The $2.05 million project will allow the school to once again host meets by expanding the track from six lanes to eight. New bleachers and restrooms also are being installed.
Ron Green, the Black Knights’ head track coach, said he hopes the new track will inspire more students to participate in track.
“The track team was really good in the ’90s,” he said. “But it’s hard to get students to participate in something when they aren’t able to compete in front of their peers and community.”
The school hasn’t hosted a track meet since 2010, according to Charlottesville Tomorrow.
Green said he and his colleagues have been asking for a new track for years. The track has been in place since the school was built in 1974, he said, and because of its age, the markings had faded and it suffered drainage problems.
The city requested contracting proposals for the new track project in April 2017, but the project was delayed when no submissions were received.
The city sought bids again in last fall, but all of the proposals exceeded the $1.67 million budget.
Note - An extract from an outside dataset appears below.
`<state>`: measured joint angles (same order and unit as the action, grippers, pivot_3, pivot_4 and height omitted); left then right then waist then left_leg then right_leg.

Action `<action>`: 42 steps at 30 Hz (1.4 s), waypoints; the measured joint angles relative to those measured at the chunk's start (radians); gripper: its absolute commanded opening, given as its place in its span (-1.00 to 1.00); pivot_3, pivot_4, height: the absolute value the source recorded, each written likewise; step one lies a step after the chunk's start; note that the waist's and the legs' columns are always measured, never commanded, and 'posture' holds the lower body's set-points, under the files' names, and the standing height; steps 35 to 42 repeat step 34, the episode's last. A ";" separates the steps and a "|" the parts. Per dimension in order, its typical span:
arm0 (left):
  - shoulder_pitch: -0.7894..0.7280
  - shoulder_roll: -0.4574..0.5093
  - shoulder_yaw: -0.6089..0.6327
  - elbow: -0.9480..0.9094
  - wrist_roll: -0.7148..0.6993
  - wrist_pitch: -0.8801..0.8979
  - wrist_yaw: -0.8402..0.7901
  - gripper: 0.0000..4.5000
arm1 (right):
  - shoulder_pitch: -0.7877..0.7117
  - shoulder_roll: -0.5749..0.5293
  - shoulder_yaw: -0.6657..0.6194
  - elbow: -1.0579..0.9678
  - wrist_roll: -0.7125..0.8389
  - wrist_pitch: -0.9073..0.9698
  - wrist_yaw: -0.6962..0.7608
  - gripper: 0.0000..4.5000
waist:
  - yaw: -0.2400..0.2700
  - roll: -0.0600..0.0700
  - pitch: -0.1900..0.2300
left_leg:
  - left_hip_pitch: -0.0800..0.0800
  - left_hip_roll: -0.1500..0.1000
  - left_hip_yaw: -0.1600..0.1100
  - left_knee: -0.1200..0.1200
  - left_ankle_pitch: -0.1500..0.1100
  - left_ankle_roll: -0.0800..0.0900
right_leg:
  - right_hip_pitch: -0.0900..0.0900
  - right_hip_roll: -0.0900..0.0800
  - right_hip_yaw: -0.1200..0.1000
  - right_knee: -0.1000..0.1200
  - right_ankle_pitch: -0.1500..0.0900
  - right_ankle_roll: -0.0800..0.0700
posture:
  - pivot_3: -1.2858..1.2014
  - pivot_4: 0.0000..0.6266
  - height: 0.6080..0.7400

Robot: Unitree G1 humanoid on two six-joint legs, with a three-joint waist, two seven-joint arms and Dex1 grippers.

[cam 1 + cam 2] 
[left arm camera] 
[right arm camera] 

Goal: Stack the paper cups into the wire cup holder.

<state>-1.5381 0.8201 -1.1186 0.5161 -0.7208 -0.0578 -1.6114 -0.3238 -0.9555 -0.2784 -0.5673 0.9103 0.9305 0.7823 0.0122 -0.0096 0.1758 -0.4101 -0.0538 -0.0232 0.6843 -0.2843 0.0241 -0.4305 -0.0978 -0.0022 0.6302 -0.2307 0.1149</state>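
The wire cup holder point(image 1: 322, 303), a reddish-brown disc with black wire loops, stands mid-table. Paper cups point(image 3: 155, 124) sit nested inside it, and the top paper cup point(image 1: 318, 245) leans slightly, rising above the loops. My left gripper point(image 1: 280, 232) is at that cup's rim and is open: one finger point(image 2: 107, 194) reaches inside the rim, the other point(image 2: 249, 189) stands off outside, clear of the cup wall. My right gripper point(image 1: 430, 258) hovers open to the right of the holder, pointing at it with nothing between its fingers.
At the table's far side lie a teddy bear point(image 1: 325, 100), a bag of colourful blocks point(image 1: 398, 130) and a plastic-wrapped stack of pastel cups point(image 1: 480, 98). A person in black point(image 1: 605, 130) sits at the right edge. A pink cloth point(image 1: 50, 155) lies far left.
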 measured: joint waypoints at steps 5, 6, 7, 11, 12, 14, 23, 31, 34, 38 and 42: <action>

In February, the City Council allocated an additional $425,000 from the city’s capital improvement plan contingency fund and Schools Capital Project Lump Sum account. Later that month, the city awarded the contract to Jamerson-Lewis Construction, a Lynchburg-based firm.
According to Mike Mollica, the city’s capital projects coordinator, the difficulty in finding a contractor stemmed from a busy market.
“The local bidding climate has been scorching hot and summer is generally very busy,” he said.
Mollica said the track hasn’t been updated since it was first installed and has been due for refurbishment for a while.
“We’re excited and elated that this project is moving ahead after all this time,” he said. “Now, we just need to make ends meet.”
Even though the project cost surpassed the initial budget, some features were cut, including lights alongside the track. However, according to Beth Cheuk, spokeswoman for the city school division, the design of the new track will allow for installation of the lights later.
Kim Powell, assistant superintendent for finance and operations for the division, attributed the higher cost of the track to the resurging economy — and natural disasters.
“Construction costs are high — and rising — due to a strong economy and natural disasters in areas such as Houston that increase demand for construction materials,” she said.
The track, which closed March 20, is expected to reopen at the end of August, according to Mike Schneider, project manager for Jamerson-Lewis.